The method identifies a risk within four levels: low, medium, high and very high. To get inside a level, it uses two metrics: impact analysis which we've discussed before, and chance of occurrence. The latter is the most difficult to identify, but let's first show how to map the two onto the risk level:

chance of occurrence
   ^
 4 +  M  M  VH VH
 3 +  M  M  VH VH
 2 +  L  L  H  H
 1 +  L  L  H  H
   x--+--+--+--+--> impact analysis
      1  2  3  4

As you can see, I give each axis four values, going from low (low impact, or low probability) onto high. The resulting point lays within one of four quadrants - Low, Medium, High or Very High. I identify an event as having a high(er) risk when its probability is low but impact high, whereas an event that has a high probability but low impact is considered to be less of a risk: when something with a somewhat low(er) impact occurs, you should still have some breathing space to make sure it won't happen again (or find a way to reduce the impact) whereas an occurrence of something with a high(er) impact will most likely leave you hurt, fragile and licking your wounds.

So, how to measure the chance of occurrence of an event? Well, let's do this in two stages: do an initial assessment, and then elevate the chance using particular checks. Within IT, an often described threat is the threat of someone trying to achieve personal gain (financial or public) from the system(s). Note that, for every possible threat, one will need to make a risk identification - you can't just say that a system has a risk. It is always a particular threat which is assigned a risk. So how large is the chance of such a "hack" attempt occurring?

First, how "wide" is the access vector towards your system? Can the entire world (read: Internet) access the system (level = 4), is it everyone in the company (level = 3), everyone within an affiliated department (in most cases it means "IT department", level = 2) or limited to a very small set of people (level = 1)?

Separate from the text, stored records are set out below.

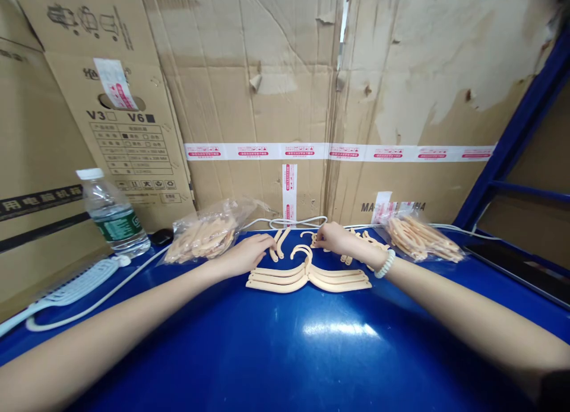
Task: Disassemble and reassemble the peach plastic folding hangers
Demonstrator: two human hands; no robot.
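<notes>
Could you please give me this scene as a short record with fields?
Left hand: fingertips at loose hanger arms, grip unclear
Right hand: fingertips at a small hooked piece, grip unclear
Centre: stacked hangers, hooks pointing away from the person
Surface: blue table
Left side: plastic bag of pieces, water bottle, hairbrush
Right side: another bag of pieces

Can see peach hangers [281, 288] lying flat, overlapped, on the blue table [200, 352]; just behind, loose hanger pieces [280, 244].
</notes>
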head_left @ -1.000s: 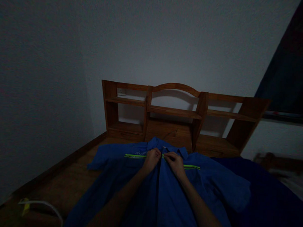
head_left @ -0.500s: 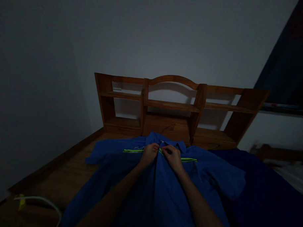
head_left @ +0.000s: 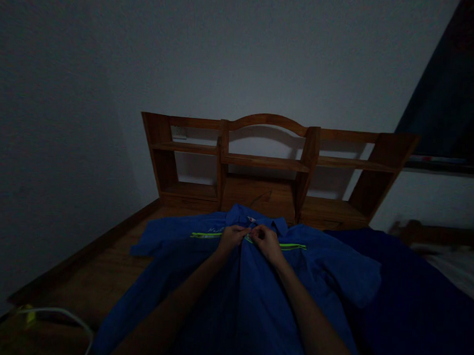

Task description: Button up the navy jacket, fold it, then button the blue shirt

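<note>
A blue short-sleeved shirt (head_left: 264, 297) lies spread out, its collar pointing away from me and a bright yellow-green stripe across each side of the chest. My left hand (head_left: 232, 238) pinches the front edge of the shirt just below the collar. Close beside it, my right hand (head_left: 266, 241) has thumb and fingertips closed on the other front edge. The fingertips of both hands nearly meet at the front opening. Whether a button is between them is too dark and small to make out. A pale label shows inside the collar.
A wooden shelf headboard (head_left: 265, 162) stands against the wall behind the shirt. Wooden boards (head_left: 98, 260) lie on the left, with a white cable (head_left: 67, 311) and a small yellow item (head_left: 30, 316) at lower left. Dark blue cloth (head_left: 419, 298) covers the right side.
My two hands have come closer together at the shirt's front opening, the left fingers now stretched towards the right. The view has shifted slightly.
</note>
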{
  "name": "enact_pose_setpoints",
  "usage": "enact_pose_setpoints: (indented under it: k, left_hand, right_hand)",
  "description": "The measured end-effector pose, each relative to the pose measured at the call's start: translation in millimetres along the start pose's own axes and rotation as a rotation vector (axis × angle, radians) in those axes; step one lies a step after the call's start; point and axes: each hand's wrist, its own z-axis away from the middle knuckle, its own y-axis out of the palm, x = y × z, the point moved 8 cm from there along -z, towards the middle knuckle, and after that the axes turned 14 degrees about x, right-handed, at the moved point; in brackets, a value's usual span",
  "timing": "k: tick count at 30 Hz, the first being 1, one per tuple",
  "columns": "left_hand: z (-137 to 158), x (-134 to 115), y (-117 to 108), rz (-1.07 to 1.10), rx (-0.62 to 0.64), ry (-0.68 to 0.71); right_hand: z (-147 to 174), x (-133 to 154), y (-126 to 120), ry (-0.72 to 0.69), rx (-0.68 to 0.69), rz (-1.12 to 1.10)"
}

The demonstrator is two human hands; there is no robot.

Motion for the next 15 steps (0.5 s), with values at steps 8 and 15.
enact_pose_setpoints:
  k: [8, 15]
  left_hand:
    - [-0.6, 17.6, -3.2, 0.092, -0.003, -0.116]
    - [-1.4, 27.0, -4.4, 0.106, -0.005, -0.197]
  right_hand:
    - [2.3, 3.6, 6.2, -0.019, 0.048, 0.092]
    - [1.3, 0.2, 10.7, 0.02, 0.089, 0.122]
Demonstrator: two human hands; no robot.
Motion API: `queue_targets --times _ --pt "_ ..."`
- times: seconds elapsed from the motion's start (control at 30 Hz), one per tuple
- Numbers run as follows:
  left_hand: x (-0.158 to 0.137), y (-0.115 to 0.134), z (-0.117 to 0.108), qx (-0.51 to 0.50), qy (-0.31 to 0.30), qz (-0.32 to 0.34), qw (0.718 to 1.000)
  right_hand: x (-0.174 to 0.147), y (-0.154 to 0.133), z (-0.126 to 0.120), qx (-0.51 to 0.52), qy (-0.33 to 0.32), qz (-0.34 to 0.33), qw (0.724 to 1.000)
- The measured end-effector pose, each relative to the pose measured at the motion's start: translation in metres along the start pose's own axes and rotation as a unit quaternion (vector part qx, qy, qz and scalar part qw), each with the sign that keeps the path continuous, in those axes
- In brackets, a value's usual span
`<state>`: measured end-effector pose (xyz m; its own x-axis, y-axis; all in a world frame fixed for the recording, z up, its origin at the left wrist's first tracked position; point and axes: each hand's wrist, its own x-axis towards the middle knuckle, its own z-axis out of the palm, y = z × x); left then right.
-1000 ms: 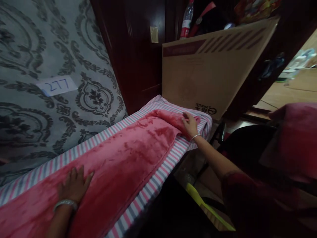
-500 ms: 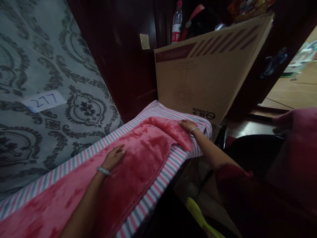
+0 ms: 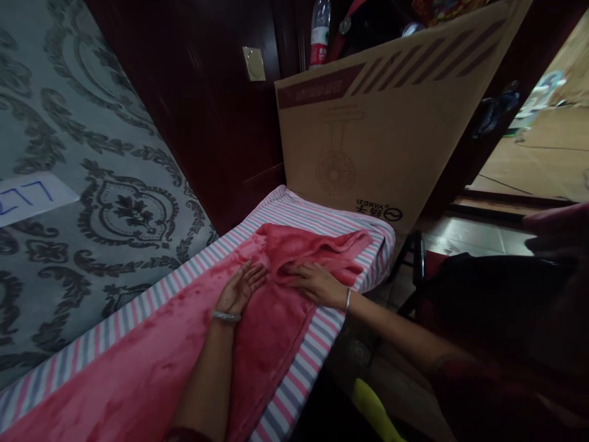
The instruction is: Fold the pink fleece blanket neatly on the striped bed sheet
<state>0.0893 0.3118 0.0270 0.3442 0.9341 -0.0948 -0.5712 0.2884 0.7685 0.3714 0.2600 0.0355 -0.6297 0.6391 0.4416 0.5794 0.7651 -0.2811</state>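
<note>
A long red plush cloth (image 3: 138, 362) lies over the striped cover (image 3: 294, 374) of a narrow padded surface. Its far end is bunched into loose folds. My right hand (image 3: 319, 283) is at these folds, its fingertips tucked into a crease and closed on the fabric. The thumb side is partly hidden. Just to the left, my left hand (image 3: 242, 287) rests on the cloth with its palm turned partly up and its fingers stretched out, holding nothing. Each wrist wears a bangle.
A large cardboard box (image 3: 391, 129) stands right behind the far end, with a plastic bottle (image 3: 319, 37) beyond its top edge. Patterned wallpaper (image 3: 129, 209) borders the left side. A black chair (image 3: 478, 288) is at the right, and a yellow-green object (image 3: 375, 408) is low down.
My right hand has come left and nearer from the far end's flap, which went from a smooth fold to crumpled. My left hand has turned palm up and shifted right. The view has swung right.
</note>
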Motion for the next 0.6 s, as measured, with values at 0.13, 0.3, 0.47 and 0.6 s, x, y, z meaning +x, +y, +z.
queue_targets --times 0.13,0.3,0.47,0.6 --pt "0.000 0.003 -0.002 -0.012 -0.007 -0.024 1.000 -0.001 0.007 -0.008 0.096 0.046 0.016 0.994" --pt "0.003 0.001 0.003 0.001 -0.005 -0.022 1.000 0.013 0.012 -0.019 0.058 0.072 0.134 0.987" --pt "0.002 -0.001 0.006 0.010 0.009 -0.022 1.000 0.032 -0.006 -0.017 -0.066 0.008 0.275 0.959" --pt "0.002 -0.001 0.008 0.006 0.007 -0.024 1.000 0.051 -0.010 -0.015 -0.090 -0.002 0.321 0.943"
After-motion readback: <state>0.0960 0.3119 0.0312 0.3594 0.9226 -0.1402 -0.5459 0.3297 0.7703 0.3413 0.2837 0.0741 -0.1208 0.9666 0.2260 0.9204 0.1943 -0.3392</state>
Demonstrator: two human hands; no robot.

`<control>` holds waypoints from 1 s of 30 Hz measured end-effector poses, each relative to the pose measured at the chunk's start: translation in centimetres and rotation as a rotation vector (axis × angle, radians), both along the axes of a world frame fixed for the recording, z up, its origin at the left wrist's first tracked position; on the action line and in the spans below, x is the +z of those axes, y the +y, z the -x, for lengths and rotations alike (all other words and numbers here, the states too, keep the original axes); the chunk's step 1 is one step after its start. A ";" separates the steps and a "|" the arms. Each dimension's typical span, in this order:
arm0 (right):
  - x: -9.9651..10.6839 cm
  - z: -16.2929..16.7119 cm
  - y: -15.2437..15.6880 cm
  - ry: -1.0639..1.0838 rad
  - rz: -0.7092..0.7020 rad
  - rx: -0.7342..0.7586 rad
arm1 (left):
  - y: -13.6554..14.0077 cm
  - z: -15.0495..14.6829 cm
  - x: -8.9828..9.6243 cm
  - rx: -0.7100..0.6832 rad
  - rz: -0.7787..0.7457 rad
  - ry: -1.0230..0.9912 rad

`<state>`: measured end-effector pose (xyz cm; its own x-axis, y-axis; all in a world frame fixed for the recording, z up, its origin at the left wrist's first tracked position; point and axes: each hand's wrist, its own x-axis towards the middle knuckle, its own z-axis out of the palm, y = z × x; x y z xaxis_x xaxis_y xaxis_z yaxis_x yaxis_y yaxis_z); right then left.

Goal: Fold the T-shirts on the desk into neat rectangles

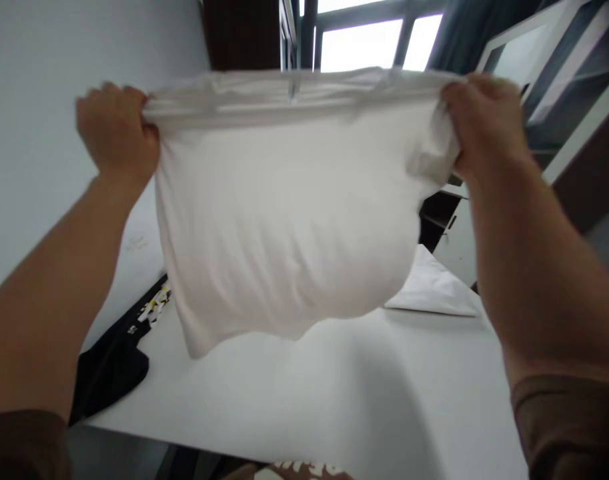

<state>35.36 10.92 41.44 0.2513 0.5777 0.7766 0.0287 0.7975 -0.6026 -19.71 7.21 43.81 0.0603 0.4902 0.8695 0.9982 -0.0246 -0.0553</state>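
Note:
A white T-shirt (289, 200) hangs stretched in the air between my two hands, above a white table. My left hand (118, 130) is closed around its upper left corner, and my right hand (487, 123) grips the upper right corner, where the cloth bunches. Along the top the fabric runs in taut folds, with a small tag-like piece (294, 85) near the middle. Soft creases run down the lower part, and the bottom edge hangs loose and wavy. Motion blurs both hands slightly, and their fingertips are hidden in the cloth.
Below is the white table (284, 393). A black garment with a white and yellow print (117, 360) lies at its left by the wall. Folded white cloth (431, 283) lies at the back right. Beyond are a window (361, 45) and a glass-fronted cabinet (559, 87).

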 end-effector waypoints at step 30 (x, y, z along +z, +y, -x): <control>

Second, if one of the people identified earlier would want to perform malicious activity with eye on personal gain (financial or PR), would he succeed by his own (level + 1) or would he need at least one accomplice?

Third, if the activity was performed, would it be traceable to the person or not (if not: level + 1)?

As an example (purely hypothetical): read access to the access logs of a web application server which contains HTTP session information (logging of SESSIONID) as well as username (authentication) and origin (IP address) as well as other information. The threat: using this information to hijack an active session.

First, if a hijack would be successful, the impact would be considered a level-3 (with 1 being low and 4 being very high): the company might suffer huge financial losses or PR would be a difficult beast to tame (because the application is an internal stock application with features to perform financial operations). But how high is the chance of occurrence?

Well, say that the log files themselves can only be read by IT staff (level = 2), but that someone of the IT staff cannot hijack the session easily with this information alone as he would either require firewall changes (for instance because the application can only be reached through trusted middleware components) or have access to the machine the user is working on, and such changes or access require more than a single person in the situation. Also, if he did, audit trails would lead the changes (firewall changes or machine access) to the person. As a result, the chance of this event occurring given the circumstances is considered a level 2. At the quadrant, this would yield a level of "High". The risk of occurrence is relatively low, but the impact is too high to ever consider this a "Medium" or "Low".

Now if we were to reduce the risk, we could focus on lowering the chance of occurrence (only few people access to the given information - say keep SESSIONID information in a separate, inaccessible logfile only to be used for general, automated metric collection - after all, if there's no point in keeping track of SESSIONID's, they wouldn't be logged anyhow). This is a lot easier to accomplish than to try and lower the impact analysis. On the other hand, if the impact analysis could be lowered (say by requesting a stronger authentication method for validating particular steps within the application, such as approvals) a session hijack would give less impact - say level 2 or even 1. In that case, the current risk would be lowered from "High" to "Low".